Un peu plus de trois semaines après la chute brutale du Prési Alpha Grimpeur, la junte au pouvoir commence à hâter le pas. Le nouvel homme fort du bled, le colonel Mamadi Doumbouya va prêter serment le 1er octobre, devant les membres de la Basse-Cour suprême. Une cérémonie à laquelle le Grimpeur…pourrait suivre de près, ne serait-ce qu’à distance ? Elle se tient au Palais Mohamed V ex-Palais des Nations à Kaloum où le Grimpeur serait détenu au 1er étage, selon des racontars. La prestation de serment d’un chef qui n’a pas bénéficié d’un suffrage universel ne passe pas. Elle est pourtant mentionnée dans la Charte nationale de la transition que le CNRD a proclamée le 27 septembre.
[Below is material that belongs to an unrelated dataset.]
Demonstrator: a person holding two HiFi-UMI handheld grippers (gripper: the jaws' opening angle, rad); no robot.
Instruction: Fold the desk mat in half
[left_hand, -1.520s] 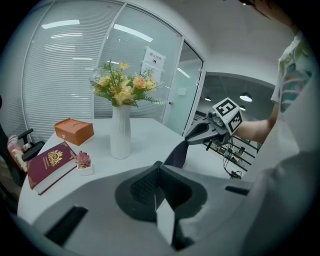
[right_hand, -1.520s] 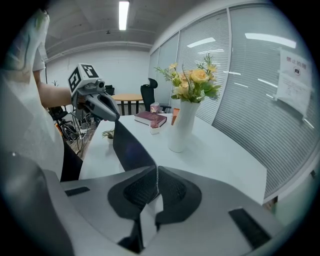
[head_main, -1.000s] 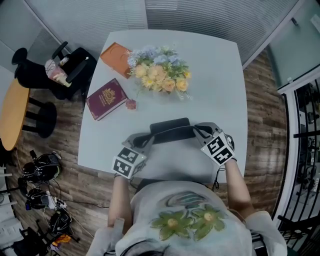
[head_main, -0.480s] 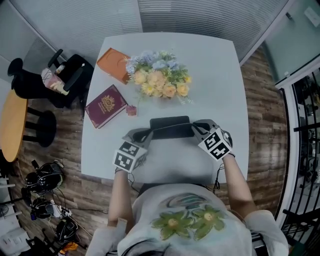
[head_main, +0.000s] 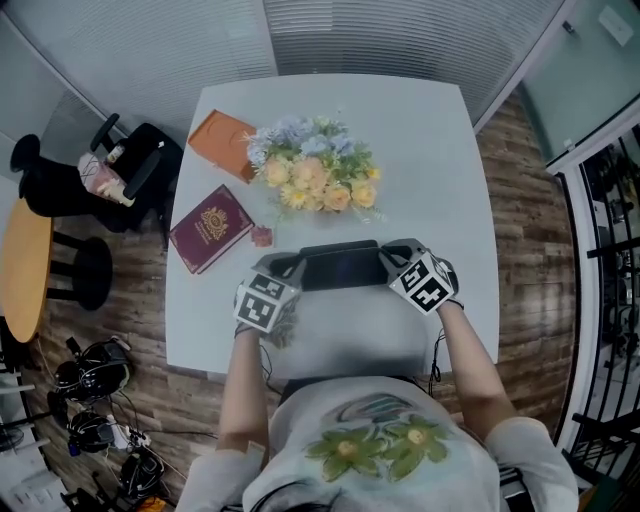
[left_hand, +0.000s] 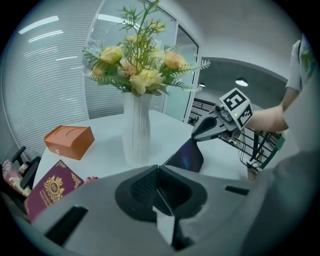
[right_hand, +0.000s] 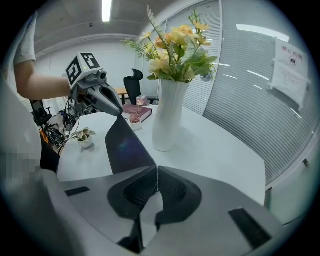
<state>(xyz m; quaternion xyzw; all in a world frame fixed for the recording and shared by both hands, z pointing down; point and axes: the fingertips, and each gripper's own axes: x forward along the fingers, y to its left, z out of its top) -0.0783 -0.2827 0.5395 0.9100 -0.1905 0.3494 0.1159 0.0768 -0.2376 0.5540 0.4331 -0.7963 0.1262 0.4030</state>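
left gripper (head_main: 283, 266): jaws pinched on the desk mat (head_main: 340, 265), at its left corner
right gripper (head_main: 385, 252): pinching its right corner
desk mat: raised between them, near flower vase (head_main: 310, 175); far edge seemingly on table (head_main: 440, 150)

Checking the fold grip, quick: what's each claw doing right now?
Left claw: closed on the desk mat.
Right claw: closed on the desk mat.

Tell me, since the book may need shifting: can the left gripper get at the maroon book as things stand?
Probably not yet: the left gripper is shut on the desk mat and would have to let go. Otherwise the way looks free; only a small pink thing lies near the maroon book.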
Cette Charte, pendant cette période d’exception, constitue le fondement des décisions que le Laye-M’a-dit Doum-bouillant va prendre. Du Premier ministre civil au Conseil national de la transition (CNT), en passant par le gouvernement qui va être mis en place, elle a quelque peu permis de lever le voile sur les grandes lignes de la transition. Bien d’observateurs l’ont apprécié tout comme des voix se lèvent pour la critiquer, tant sur la forme que sur le fond. Parmi eux, il y a le juriste Karamo Mady Camara : «En ce moment, nous avons besoin de critiques objectives pour éviter que les ambiguïtés, les faiblesses d’écriture et les vides ne nous plombent. Sur la forme, la Charte est aujourd’hui la Constitution, il aurait été beaucoup plus utile de connaitre les auteurs. Cela aurait renforcé son caractère légitime, parce qu’une constitution a toujours des rédacteurs… Dans ce cas de figure, nous ne connaissons pas d’où provient la Charte ? Qui sont les auteurs ? Est-ce la volonté d’un seul homme ? La suggestion aurait été que les rédacteurs de la Charte puissent être connus».

Le juriste a aussi noté quelques incohérences dans la Charte : «Dans le préambule, il y a eu un adossement aux dispositions contenues dans les différentes contributions et mémorandums apportés par les couches sociales. Malheureusement, nous n’en connaissons pas le contenu et cela ne peut pas lier le peuple. Il était beaucoup plus sage de révéler le contenu, pour que les populations puissent intégrer l’approche collective et être une partie intégrante de la Charte. Il faut donner un caractère un peu démocratique. Il y a également la qualité du signataire de la Charte. Pour avoir le tire de Président de la transition, il faudrait être investi et installé, et là ce n’est pas le cas. Il a anticipé sur la prérogative qui devait lui être conférée».

Sur le fond, Karamo Mady Camara descelle également des failles dans les missions de la Charte. Il pense que l’absence d’une durée de la transition tirerait de là son origine : «Il est dit dans le libellé que ‘’les missions de la transition sont entre autres’’, est-ce que cela n’est pas la justification de l’absence d’une durée de transition ? Parce que la durée de la transition dépend de la mission qui lui est assignée. L’autre problème, c’est qu’il n’y a aucune distinction entre les principes et les valeurs de la Charte. Elle a aussi un caractère inclusionniste, alors qu’elle prévoit qu’une catégorie de personnes ne pourrait bénéficier d’une quelconque désignation dans les institutions de la transition… On doit également savoir si le Président de la transition est une autorité ou un organe… »

Karamo Mady Camara se pose aussi des questions la volonté du CNRD de faire prêter un serment le colonel Mamadi Doumbouya : « La transition suppose qu’il y a eu rupture de la légalité constitutionnelle qu’un gouvernement légitime a été renversé par le moyen d’un procédé antidémocratique. Amener ce mécanisme à être légaliser par une transition serait de facto admettre que les coups d’Etat peuvent à tout moment intervenir et il faut faire avec. Cela peut entraîner des précédents fâcheux et encourager le renversement des régimes ».

Il admet cependant que la charte impose cette prestation de serment  au colonel Doumbouya. Ce qui est néanmoins prévu demain, vendredi 1er octobre.